TSO LRO/ GRO RSS Features

Overview

This guide documents the features for Service Engine groups, such as TSO, GRO, RSS and mulitple dispatchers and queues.

TCP Segmentation Offload (TSO)

TCP segmentation offload is used to reduce the CPU overhead of TCP/ IP on fast networks. A host with TSO-enabled hardware sends TCP data to the NIC (Network Interface Card) without segmenting the data in software. This type of offload relies on the NIC to segment the data and then add the TCP, IP, and data link layer headers to each segment.

TSO Support in Routing

With routing support enabled in SE, GRO (Generic Receive Offload) feature cannot be utilised because routing is stateless and SE will not be able to segment the large GRO coalesced packet, if the packets are not allowed to be IP fragmented. Hence with the support of this feature GRO can be utilised for the routed traffic where SE will be able to segment the larger packets into smaller TCP segments either by using the TSO if supported by the interface or the routing layer in SE.

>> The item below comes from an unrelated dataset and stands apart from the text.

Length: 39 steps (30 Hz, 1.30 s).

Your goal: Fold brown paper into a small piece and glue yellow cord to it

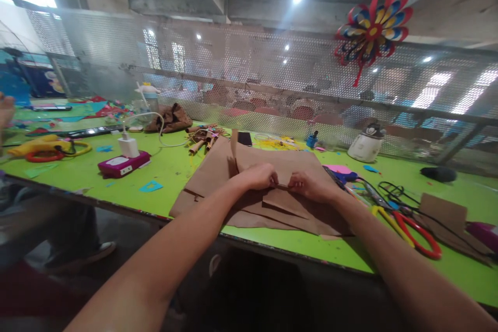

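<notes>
Several brown paper sheets (288, 164) lie stacked and overlapping on the green table (182, 151) in front of me. Above their middle, my left hand (261, 176) has its fingers curled in a pinch on a narrow edge of brown paper. My right hand (309, 185) pinches the same edge a short way to the right. Between the two hands a thin folded line of the paper shows. One paper strip (234, 149) stands up behind my left wrist. A loose flap of paper lies just below my fingers.
Right of the paper are scissors with red and yellow handles (422, 236), a blue-handled tool (342, 174) and a white bottle (365, 142). At left sit a purple power strip (123, 164) with a white charger (128, 145) and more scissors (44, 156). A person's hand (5, 109) shows at the far left.
</notes>
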### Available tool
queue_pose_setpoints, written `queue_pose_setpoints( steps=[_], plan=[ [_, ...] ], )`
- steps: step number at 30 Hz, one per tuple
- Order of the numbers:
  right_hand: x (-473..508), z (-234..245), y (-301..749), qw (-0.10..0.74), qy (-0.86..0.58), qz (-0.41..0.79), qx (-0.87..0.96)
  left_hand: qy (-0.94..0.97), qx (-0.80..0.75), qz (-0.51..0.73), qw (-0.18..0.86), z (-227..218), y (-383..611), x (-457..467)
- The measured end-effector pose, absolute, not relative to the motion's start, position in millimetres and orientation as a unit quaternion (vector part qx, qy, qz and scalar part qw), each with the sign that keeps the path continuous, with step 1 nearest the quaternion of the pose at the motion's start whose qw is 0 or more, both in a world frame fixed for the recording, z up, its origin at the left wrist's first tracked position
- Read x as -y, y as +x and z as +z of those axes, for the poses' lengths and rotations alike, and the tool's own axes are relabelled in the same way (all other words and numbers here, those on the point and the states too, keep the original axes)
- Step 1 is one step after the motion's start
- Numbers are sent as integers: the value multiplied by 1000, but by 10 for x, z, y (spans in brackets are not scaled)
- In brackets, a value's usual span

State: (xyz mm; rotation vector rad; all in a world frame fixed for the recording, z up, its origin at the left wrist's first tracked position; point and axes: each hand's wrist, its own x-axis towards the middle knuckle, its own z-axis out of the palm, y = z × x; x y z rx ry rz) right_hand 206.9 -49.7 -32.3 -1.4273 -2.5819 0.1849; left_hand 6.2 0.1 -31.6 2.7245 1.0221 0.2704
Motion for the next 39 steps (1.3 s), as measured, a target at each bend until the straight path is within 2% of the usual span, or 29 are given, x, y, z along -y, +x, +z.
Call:
queue_pose_setpoints(
  steps=[5, 10, 30, 34, 39],
  plan=[
    [521, -332, 2087, 92, -486, 41, 868, 939, -323, 82, 84, -287, 55, 31],
    [553, -287, 2104, 53, -485, 35, 872, 950, -298, 78, 56, -244, 62, 96],
    [526, -329, 2046, 2, -501, -43, 864, 935, -351, 31, 37, -143, 66, 282],
    [523, -368, 1949, -11, -533, -90, 841, 936, -344, 76, 20, -244, 141, 246],
    [551, -348, 1951, 1, -517, -86, 852, 942, -318, 104, 19, -325, 156, 217]
  ],
)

During the three-way handshake both client and server advertise their respective MSS so that the peers will not send TCP segments larger than the MSS. This is enabled by default.

Generic Receive Offload (GRO)

Generic Receive Offload (GRO) is a software technique for increasing inbound throughput of high-bandwidth network connections by reducing CPU overhead. It works by aggregating multiple incoming packets from a single flow into a larger packet chain before they are passed higher up the networking stack, thus reducing the number of packets that have to be processed.

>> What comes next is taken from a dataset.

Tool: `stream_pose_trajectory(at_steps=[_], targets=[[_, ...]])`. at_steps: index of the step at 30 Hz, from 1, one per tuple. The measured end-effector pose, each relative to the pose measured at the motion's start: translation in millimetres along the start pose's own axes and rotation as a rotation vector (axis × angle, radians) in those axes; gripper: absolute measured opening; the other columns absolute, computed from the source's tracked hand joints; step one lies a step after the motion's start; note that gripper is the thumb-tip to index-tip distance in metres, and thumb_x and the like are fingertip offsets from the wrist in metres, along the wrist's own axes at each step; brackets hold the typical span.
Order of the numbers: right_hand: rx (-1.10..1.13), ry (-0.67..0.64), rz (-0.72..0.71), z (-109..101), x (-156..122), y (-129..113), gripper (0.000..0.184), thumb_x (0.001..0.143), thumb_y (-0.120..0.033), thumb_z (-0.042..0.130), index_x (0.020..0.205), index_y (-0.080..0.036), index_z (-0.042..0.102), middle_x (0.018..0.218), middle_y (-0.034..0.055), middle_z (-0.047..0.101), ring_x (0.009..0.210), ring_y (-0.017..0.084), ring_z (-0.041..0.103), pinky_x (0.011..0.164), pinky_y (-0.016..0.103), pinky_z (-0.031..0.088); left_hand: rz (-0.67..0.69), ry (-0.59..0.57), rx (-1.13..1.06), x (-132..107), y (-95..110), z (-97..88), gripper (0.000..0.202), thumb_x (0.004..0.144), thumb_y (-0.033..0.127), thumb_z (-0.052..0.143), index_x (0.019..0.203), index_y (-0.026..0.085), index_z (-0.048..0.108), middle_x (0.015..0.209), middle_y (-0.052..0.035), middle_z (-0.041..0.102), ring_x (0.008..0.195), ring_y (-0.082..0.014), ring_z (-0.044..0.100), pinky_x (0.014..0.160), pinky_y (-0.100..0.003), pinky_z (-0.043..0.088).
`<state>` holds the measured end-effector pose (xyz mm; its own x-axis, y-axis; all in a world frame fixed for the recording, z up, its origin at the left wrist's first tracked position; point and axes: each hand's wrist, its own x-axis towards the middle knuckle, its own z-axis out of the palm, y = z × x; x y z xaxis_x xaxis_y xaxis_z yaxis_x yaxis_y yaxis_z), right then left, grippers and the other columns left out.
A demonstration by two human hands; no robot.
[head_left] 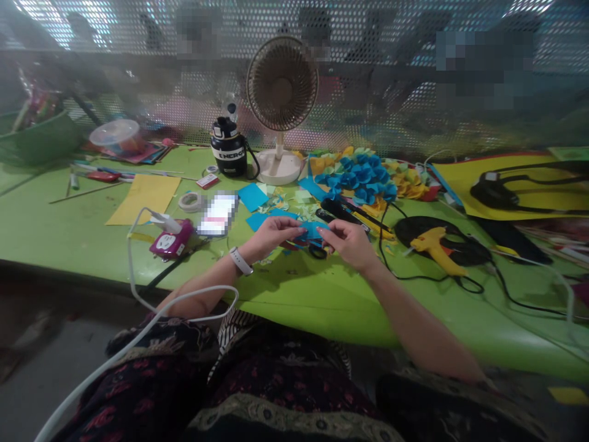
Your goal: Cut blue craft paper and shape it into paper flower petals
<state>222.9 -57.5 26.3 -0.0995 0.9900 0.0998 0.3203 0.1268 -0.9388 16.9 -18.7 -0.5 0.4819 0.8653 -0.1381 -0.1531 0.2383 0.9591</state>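
Between my hands is a small piece of blue paper (313,230), pinched at both sides above the green table. My left hand (278,233), with a white watch on the wrist, has thumb and fingers closed on its left edge. On the right edge, my right hand (348,242) grips it the same way. Scissors (317,250) lie partly hidden under the paper. Just beyond are blue paper sheets (254,196), pale green scraps (301,209) and black-handled cutters (340,212). A heap of blue and yellow paper petals (363,175) lies farther back.
A yellow glue gun (435,248) rests on a black disc at right, its cord looping over the table (294,291). A fan (283,86) and black bottle (227,150) stand behind. At left are a phone (218,213), tape roll (191,201) and purple power adapter (172,239) with a white cable.
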Motion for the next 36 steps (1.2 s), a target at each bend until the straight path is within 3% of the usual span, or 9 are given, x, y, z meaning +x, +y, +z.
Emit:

The benefits of GRO are only seen if multiple packets for the same flow are received in a short span of time. If the incoming packets belong to different flows, then the benefits of having GRO enabled might not be seen.

The following are the two modes of GRO operation in DPDK library:

Static mode: The packets received in a single burst are subjected to the GRO layer. This is the mode of operation for NSX Advanced Load Balancer versions prior to 22.1.1.

Timer mode: The packets received are subjected to the GRO layer for a configured timeout. Special packets such as, SYN, PSH, RST and so on are not subjected to this timeout.

Starting with NSX Advanced Load Balancer version 22.1.1, GRO is based on timer mode. The timer mode GRO can deliver better performance and reduces CPU utilization compared to the static mode GRO. The timeout value can be configured in ServiceEngineGroup under dpdk_gro_timeout_interval; the default GRO timeout value is 50us for new Service Engine Group. The range of this knob can vary from 0-900us. When dpdk_gro_timeout_interval is configured to zero SEs in the Service Engine Group, reverts to static mode of GRO. For SE upgrades to 22.1.1, the dpdk_gro_timeout_interval will be zero, implying burst mode GRO which is the legacy mode of operation.

Starting with NSX Advanced Load Balancer version 22.1.2, if the SE group has SEs with greater than or equal to 8 vCPUs, GRO will be enabled.

Multi-Queue Support

Dispatcher on Avi Vantage is responsible for fetching the incoming packets from a NIC, sending them to the appropriate core for proxy work and sending back the outgoing packets to the NIC. A 40G NIC or even a 10G NIC receiving traffic at a high packet per second or PPS (for instance, in case of small UDP packets) might not be efficiently processed by a single-core dispatcher. This problem can be solved by distributing traffic from a single physical NIC across multiple queues where each queue gets processed by a dispatcher on a different core. Receive Side Scaling (RSS) enables the use of multiple queues on a single physical NIC.

Large Receive Offload (LRO)

The Large Receive Offload (LRO) is a hardware technique for increasing inbound throughput of high-bandwidth network connections by reducing CPU overhead. The incoming packets are merged at reception time so that our Packet Processing Unit sees far fewer of them. This merging can be done either in the driver or in the hardware; (or) even LRO emulation in the driver has performance benefits.

LRO is much more aggressive, which can lead to packets being combined in a lossy fashion (discarding important header data), whereas GRO is more restrictive. In particular LRO seems to be known to problematic in environments with Routing and/or forwarding, which is common in virtualisation setups.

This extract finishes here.